* [BRIEF] Without including the pictures, copy each line below exactly as it reads.

RECORDED DATA START

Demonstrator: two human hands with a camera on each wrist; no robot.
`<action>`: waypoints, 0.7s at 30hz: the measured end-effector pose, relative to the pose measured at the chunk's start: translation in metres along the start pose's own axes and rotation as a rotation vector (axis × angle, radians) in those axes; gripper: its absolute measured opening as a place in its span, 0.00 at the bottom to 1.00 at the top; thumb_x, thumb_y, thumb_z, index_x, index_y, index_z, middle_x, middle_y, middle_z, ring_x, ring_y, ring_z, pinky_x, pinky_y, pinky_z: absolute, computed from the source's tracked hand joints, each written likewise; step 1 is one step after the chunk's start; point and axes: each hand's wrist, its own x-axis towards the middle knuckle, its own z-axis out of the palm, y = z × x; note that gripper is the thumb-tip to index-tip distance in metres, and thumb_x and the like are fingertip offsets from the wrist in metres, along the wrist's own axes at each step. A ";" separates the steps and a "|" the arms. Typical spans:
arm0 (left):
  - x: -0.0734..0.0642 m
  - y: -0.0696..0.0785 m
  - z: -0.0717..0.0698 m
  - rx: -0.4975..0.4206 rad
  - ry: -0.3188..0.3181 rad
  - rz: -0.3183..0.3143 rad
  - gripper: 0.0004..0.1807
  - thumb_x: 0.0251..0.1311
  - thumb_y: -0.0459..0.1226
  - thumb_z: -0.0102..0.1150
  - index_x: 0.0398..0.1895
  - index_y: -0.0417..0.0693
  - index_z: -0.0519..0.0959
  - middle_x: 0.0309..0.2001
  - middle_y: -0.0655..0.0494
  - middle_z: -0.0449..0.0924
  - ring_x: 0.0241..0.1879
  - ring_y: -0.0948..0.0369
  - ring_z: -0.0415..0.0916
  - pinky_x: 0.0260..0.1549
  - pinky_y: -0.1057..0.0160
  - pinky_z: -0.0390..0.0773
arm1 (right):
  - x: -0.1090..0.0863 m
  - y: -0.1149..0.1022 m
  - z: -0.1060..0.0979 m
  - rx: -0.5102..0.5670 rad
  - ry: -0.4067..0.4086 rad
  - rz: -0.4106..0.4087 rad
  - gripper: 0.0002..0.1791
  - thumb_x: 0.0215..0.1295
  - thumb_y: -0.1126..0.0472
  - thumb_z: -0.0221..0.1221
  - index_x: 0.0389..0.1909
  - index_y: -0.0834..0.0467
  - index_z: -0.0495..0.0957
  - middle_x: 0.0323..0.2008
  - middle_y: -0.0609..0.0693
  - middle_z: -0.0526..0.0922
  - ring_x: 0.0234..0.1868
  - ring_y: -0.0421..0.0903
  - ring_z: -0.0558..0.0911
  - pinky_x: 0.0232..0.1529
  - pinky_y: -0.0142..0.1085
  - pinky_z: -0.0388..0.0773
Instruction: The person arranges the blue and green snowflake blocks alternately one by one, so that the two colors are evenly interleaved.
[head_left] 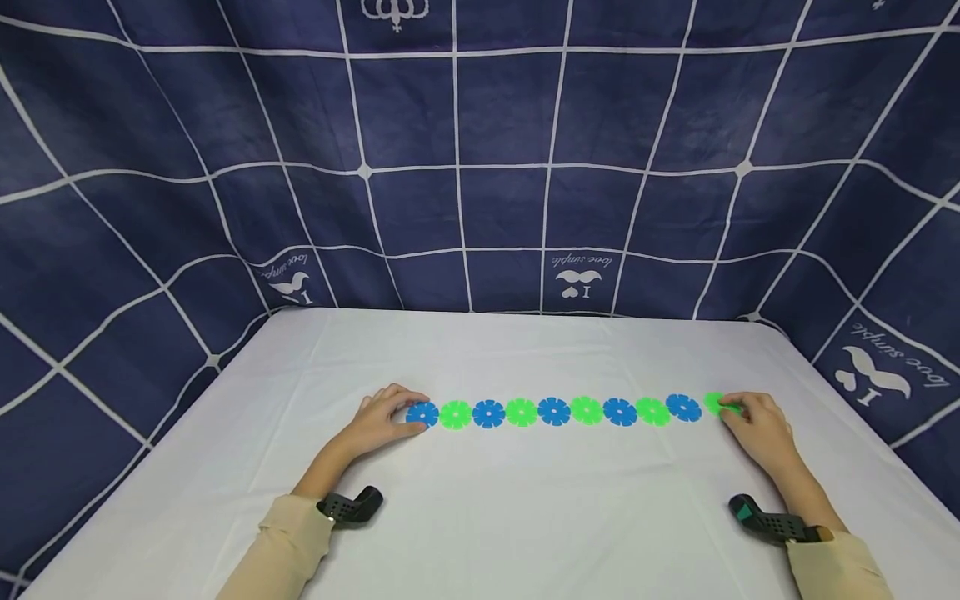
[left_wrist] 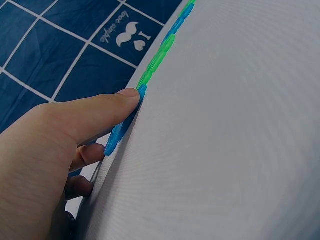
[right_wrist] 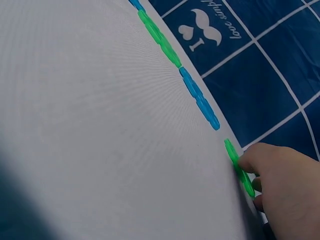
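Note:
Flat plastic snowflake discs, blue and green by turns, lie in a row across the white table. At the row's left end, my left hand [head_left: 378,421] grips the blue snowflake disc [head_left: 423,414] between thumb and fingers. In the left wrist view the thumb [left_wrist: 129,95] lies on that disc's near edge. At the far right, my right hand [head_left: 759,427] pinches a green snowflake disc [head_left: 715,404], partly covered by the fingers. A small gap separates it from the blue snowflake disc [head_left: 684,407] to its left, also visible in the right wrist view.
Several discs, such as the middle blue disc [head_left: 554,411], lie edge to edge between the hands. A white cloth covers the table [head_left: 510,517]. Behind it hangs a dark blue curtain [head_left: 502,208] with white grid lines. Each wrist wears a black device [head_left: 352,506].

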 end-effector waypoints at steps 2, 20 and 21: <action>0.001 0.000 0.000 0.000 0.004 0.001 0.24 0.48 0.52 0.62 0.49 0.58 0.77 0.44 0.59 0.72 0.46 0.60 0.67 0.35 0.63 0.53 | 0.001 0.000 0.000 -0.004 -0.001 -0.004 0.18 0.66 0.57 0.45 0.46 0.68 0.72 0.52 0.71 0.62 0.46 0.64 0.64 0.44 0.57 0.53; -0.001 0.000 0.000 -0.003 0.002 0.001 0.24 0.48 0.53 0.62 0.49 0.57 0.76 0.43 0.59 0.72 0.45 0.60 0.67 0.36 0.62 0.53 | 0.000 -0.001 0.000 -0.018 -0.026 -0.081 0.18 0.67 0.56 0.47 0.49 0.65 0.73 0.52 0.69 0.65 0.45 0.62 0.65 0.40 0.54 0.52; -0.001 0.000 0.000 -0.003 0.003 0.002 0.24 0.48 0.53 0.62 0.50 0.57 0.76 0.43 0.59 0.72 0.46 0.60 0.67 0.36 0.62 0.53 | 0.000 -0.001 0.000 -0.016 -0.026 -0.079 0.18 0.67 0.56 0.47 0.49 0.65 0.74 0.52 0.69 0.65 0.46 0.62 0.65 0.40 0.55 0.52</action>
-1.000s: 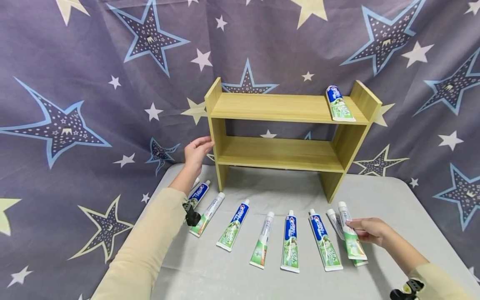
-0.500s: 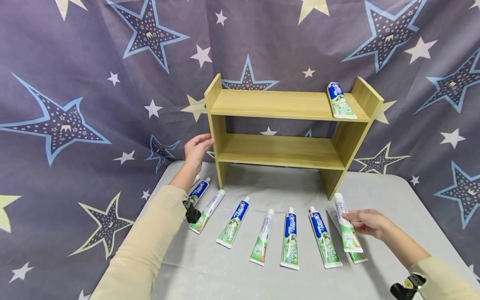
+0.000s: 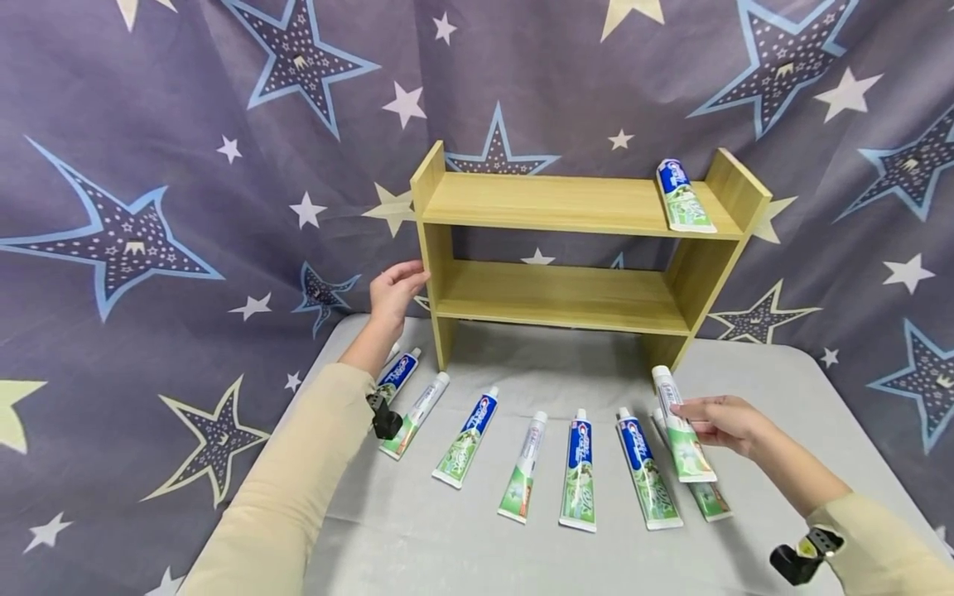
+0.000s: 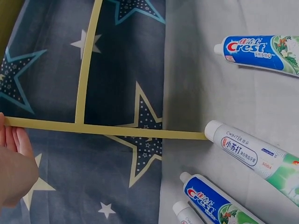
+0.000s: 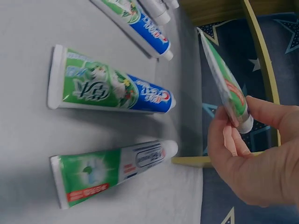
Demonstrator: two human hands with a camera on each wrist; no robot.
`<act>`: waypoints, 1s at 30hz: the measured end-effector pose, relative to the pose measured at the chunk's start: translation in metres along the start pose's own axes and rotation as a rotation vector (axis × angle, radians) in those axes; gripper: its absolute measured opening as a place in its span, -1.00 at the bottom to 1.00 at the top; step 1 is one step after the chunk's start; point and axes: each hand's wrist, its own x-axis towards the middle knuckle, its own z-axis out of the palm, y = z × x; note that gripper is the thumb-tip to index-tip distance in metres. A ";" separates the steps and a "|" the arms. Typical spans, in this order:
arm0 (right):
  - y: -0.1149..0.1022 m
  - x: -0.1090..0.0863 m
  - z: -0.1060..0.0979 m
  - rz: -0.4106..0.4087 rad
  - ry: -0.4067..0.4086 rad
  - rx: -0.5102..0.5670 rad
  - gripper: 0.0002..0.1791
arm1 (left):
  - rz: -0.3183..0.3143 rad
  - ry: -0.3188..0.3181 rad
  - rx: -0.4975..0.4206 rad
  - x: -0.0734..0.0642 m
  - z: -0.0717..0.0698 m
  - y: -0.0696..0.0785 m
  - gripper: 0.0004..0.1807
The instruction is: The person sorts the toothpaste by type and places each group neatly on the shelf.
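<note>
My right hand (image 3: 726,424) pinches a white-and-green toothpaste tube (image 3: 687,451) around its middle, cap end pointing toward the shelf. In the right wrist view this tube (image 5: 229,84) is seen edge-on between thumb and fingers, raised over the table. Below it in the head view, a similar toothpaste tube (image 3: 710,501) lies partly hidden. My left hand (image 3: 397,294) holds the left side panel of a two-tier wooden shelf (image 3: 555,305), fingers at the panel's edge. One blue-and-green Crest tube (image 3: 684,197) rests at the right end of the top board.
Several more toothpaste tubes lie fanned out in front of the shelf, among them Crest tubes (image 3: 578,472) and a white-and-green tube (image 3: 523,468). They rest on a grey-clothed table (image 3: 417,546). A star-patterned curtain (image 3: 283,190) hangs close behind.
The right hand has raised the white-and-green tube off the table and moved it slightly left, toward the shelf. The left hand stays at the panel; the view shifts slightly.
</note>
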 end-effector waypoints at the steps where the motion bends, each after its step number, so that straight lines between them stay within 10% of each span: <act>1: -0.001 0.000 0.001 -0.002 -0.002 0.005 -0.91 | -0.002 -0.001 -0.001 0.000 0.000 0.000 -0.71; 30: -0.055 -0.003 0.002 -0.091 -0.080 -0.018 -0.84 | 0.009 0.018 0.018 -0.002 0.003 0.001 -0.67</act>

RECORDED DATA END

* [SOLUTION TO THIS TASK]
Demonstrator: two human hands with a camera on each wrist; no robot.
`<action>`: waypoints, 0.7s at 30hz: the measured end-effector pose, relative to the pose measured at the chunk's start: translation in metres along the start pose's own axes and rotation as a rotation vector (axis × angle, radians) in those axes; gripper: its absolute measured opening as a place in its span, 0.00 at the bottom to 1.00 at the top; thumb_x, thumb_y, thumb_z, index_x, index_y, index_z, middle_x, middle_y, middle_z, ring_x, ring_y, ring_z, pinky_x, pinky_y, pinky_z: absolute, computed from the source's tracked hand joints, each written likewise; step 1 is one step after the chunk's start; point and axes: each hand's wrist, its own x-axis towards the middle knuckle, its own z-axis out of the palm, y = z × x; note that gripper is the thumb-tip to index-tip distance in metres, and thumb_x and the like are fingertip offsets from the wrist in metres, along the wrist's own axes at each step. A ";" separates the steps and a "|" the arms. Typical spans:
arm0 (left):
  - x: -0.0734..0.0642 m
  - y: -0.0696..0.0785 m
  - z: -0.0717..0.0698 m
  - rx: -0.4975..0.4206 rad
  - ry: -0.3188..0.3181 rad
  - rz: -0.3183..0.3143 rad
  - gripper: 0.0004..0.1807
  - thumb_x: 0.0251..0.1311
  - thumb_y: -0.0459..0.1226
  - thumb_z: -0.0102..0.1150
  - index_x: 0.0398..0.1895
  - index_y: -0.0417..0.0693
  - index_z: -0.0519..0.0959
  - middle_x: 0.0309..0.2001
  - middle_y: -0.0655..0.0494
  - middle_z: -0.0449..0.0924
  - ring_x: 0.0241..0.1879
  - ring_y: -0.0948..0.0369
  - ring_z: -0.0415..0.0916
  - pinky_x: 0.0260..0.1549
  - pinky_y: -0.1057..0.0160
  - pinky_z: -0.0390..0.0773
arm1 (right):
  - x: -0.1090..0.0863 m
  - y: -0.1149..0.1022 m
  - z: -0.1060..0.0979 m
  - rx: -0.5102..0.5670 rad
  - ry: -0.4067..0.4086 rad
  - rz: -0.4106..0.4087 rad
  - gripper: 0.0002..0.1791
  - thumb_x: 0.0215..0.1295
  - thumb_y: -0.1126..0.0472
  - thumb_z: -0.0221..0.1221
  - index_x: 0.0389..0.1909
  - index_y: -0.0834..0.0467
  - index_z: -0.0495..0.0957
  - middle_x: 0.0323..0.2008
  - middle_y: -0.0609..0.0693
  - middle_z: -0.0526..0.0922
  - ring_x: 0.0234..0.1868
  - ring_y: -0.0421..0.0903
  - ring_z: -0.0558..0.0911
  - pinky_x: 0.0232..0.1529
  - pinky_y: -0.0142..0.1085
  - pinky_z: -0.0388..0.0773
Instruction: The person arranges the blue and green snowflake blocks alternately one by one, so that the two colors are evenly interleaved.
[head_left] 
[left_wrist] 
[right_wrist] 
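Note:
Flat plastic snowflake discs, blue and green by turns, lie in a row across the white table. At the row's left end, my left hand [head_left: 378,421] grips the blue snowflake disc [head_left: 423,414] between thumb and fingers. In the left wrist view the thumb [left_wrist: 129,95] lies on that disc's near edge. At the far right, my right hand [head_left: 759,427] pinches a green snowflake disc [head_left: 715,404], partly covered by the fingers. A small gap separates it from the blue snowflake disc [head_left: 684,407] to its left, also visible in the right wrist view.
Several discs, such as the middle blue disc [head_left: 554,411], lie edge to edge between the hands. A white cloth covers the table [head_left: 510,517]. Behind it hangs a dark blue curtain [head_left: 502,208] with white grid lines. Each wrist wears a black device [head_left: 352,506].
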
 end-effector waypoints at steps 2, 20 and 21: <action>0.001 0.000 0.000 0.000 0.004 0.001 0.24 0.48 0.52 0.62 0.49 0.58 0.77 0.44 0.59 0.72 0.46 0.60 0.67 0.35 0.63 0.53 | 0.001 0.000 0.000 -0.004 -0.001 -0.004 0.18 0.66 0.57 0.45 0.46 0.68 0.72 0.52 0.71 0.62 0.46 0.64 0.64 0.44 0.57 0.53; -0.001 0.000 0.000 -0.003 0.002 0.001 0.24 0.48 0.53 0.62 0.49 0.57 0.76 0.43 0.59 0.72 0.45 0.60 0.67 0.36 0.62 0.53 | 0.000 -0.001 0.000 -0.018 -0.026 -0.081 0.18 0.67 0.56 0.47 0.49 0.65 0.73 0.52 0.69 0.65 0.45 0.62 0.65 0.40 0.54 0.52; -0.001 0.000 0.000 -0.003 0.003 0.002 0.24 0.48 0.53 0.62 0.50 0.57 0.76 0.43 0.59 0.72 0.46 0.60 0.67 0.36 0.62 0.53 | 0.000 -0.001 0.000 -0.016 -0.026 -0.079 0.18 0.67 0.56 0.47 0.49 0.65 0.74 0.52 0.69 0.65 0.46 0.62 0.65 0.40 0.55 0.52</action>
-1.000s: 
-0.500s: 
+0.000s: 
+0.000s: 
+0.000s: 
Demonstrator: two human hands with a camera on each wrist; no robot.
`<act>`: waypoints, 1s at 30hz: the measured end-effector pose, relative to the pose measured at the chunk's start: translation in metres along the start pose's own axes and rotation as a rotation vector (axis × angle, radians) in those axes; gripper: its absolute measured opening as a place in its span, -1.00 at the bottom to 1.00 at the top; step 1 is one step after the chunk's start; point and axes: each hand's wrist, its own x-axis towards the middle knuckle, its own z-axis out of the palm, y = z × x; note that gripper is the thumb-tip to index-tip distance in metres. A ";" separates the steps and a "|" the arms. Typical spans, in this order:
arm0 (right):
  - y: -0.1149..0.1022 m
  - x: -0.1090..0.0863 m
  - z: -0.1060..0.0979 m
  - rz: -0.4106..0.4087 rad
  - ry: -0.4067..0.4086 rad
  - rx: -0.5102..0.5670 rad
  - gripper: 0.0002..0.1791
arm1 (left):
  - rz: -0.3183..0.3143 rad
  - ry: -0.3188..0.3181 rad
  - rx: -0.4975..0.4206 rad
  - x: -0.0734..0.0642 m
  - z: -0.0717..0.0698 m
  - y: -0.0696..0.0785 m
  - gripper: 0.0004..0.1807
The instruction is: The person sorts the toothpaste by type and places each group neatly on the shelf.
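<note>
My right hand (image 3: 726,424) pinches a white-and-green toothpaste tube (image 3: 687,451) around its middle, cap end pointing toward the shelf. In the right wrist view this tube (image 5: 229,84) is seen edge-on between thumb and fingers, raised over the table. Below it in the head view, a similar toothpaste tube (image 3: 710,501) lies partly hidden. My left hand (image 3: 397,294) holds the left side panel of a two-tier wooden shelf (image 3: 555,305), fingers at the panel's edge. One blue-and-green Crest tube (image 3: 684,197) rests at the right end of the top board.
Several more toothpaste tubes lie fanned out in front of the shelf, among them Crest tubes (image 3: 578,472) and a white-and-green tube (image 3: 523,468). They rest on a grey-clothed table (image 3: 417,546). A star-patterned curtain (image 3: 283,190) hangs close behind.
The right hand has raised the white-and-green tube off the table and moved it slightly left, toward the shelf. The left hand stays at the panel; the view shifts slightly.
</note>
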 end-effector waypoints at the steps where the motion bends, each after its step number, so that straight lines between them stay within 10% of each span: <act>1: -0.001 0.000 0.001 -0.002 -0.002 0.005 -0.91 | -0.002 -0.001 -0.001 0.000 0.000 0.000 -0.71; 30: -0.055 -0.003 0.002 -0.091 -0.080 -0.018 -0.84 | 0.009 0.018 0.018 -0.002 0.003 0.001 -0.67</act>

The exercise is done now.